* [EXERCISE] Transcribe the entire listing exactly as it appears.

* [RECORDED INFORMATION]
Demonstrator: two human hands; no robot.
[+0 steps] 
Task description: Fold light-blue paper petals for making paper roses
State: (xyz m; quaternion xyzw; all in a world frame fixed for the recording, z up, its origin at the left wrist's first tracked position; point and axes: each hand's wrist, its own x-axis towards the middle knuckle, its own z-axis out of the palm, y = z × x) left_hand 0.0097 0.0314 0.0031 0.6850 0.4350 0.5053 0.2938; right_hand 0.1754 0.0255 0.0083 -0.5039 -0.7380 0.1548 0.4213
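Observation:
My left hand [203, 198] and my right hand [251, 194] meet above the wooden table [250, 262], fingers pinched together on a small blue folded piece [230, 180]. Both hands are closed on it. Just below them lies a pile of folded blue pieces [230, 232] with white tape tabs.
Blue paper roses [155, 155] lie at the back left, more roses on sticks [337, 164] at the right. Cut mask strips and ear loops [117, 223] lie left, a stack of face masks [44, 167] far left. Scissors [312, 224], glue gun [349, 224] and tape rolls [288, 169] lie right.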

* [RESPONSE TO THIS TASK]
Demonstrator: two human hands; no robot.
[+0 steps] 
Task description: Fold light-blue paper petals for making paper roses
State: (xyz m; quaternion xyzw; all in a world frame fixed for the recording, z up, its origin at the left wrist's first tracked position; point and axes: each hand's wrist, its own x-axis towards the middle knuckle, its own z-axis out of the palm, y = z × x) left_hand 0.0097 0.0314 0.0031 0.6850 0.4350 0.5053 0.2938; right_hand 0.1754 0.0255 0.0083 -0.5039 -0.7380 0.1548 0.4213
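Observation:
My left hand [203, 198] and my right hand [251, 194] meet above the wooden table [250, 262], fingers pinched together on a small blue folded piece [230, 180]. Both hands are closed on it. Just below them lies a pile of folded blue pieces [230, 232] with white tape tabs.
Blue paper roses [155, 155] lie at the back left, more roses on sticks [337, 164] at the right. Cut mask strips and ear loops [117, 223] lie left, a stack of face masks [44, 167] far left. Scissors [312, 224], glue gun [349, 224] and tape rolls [288, 169] lie right.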

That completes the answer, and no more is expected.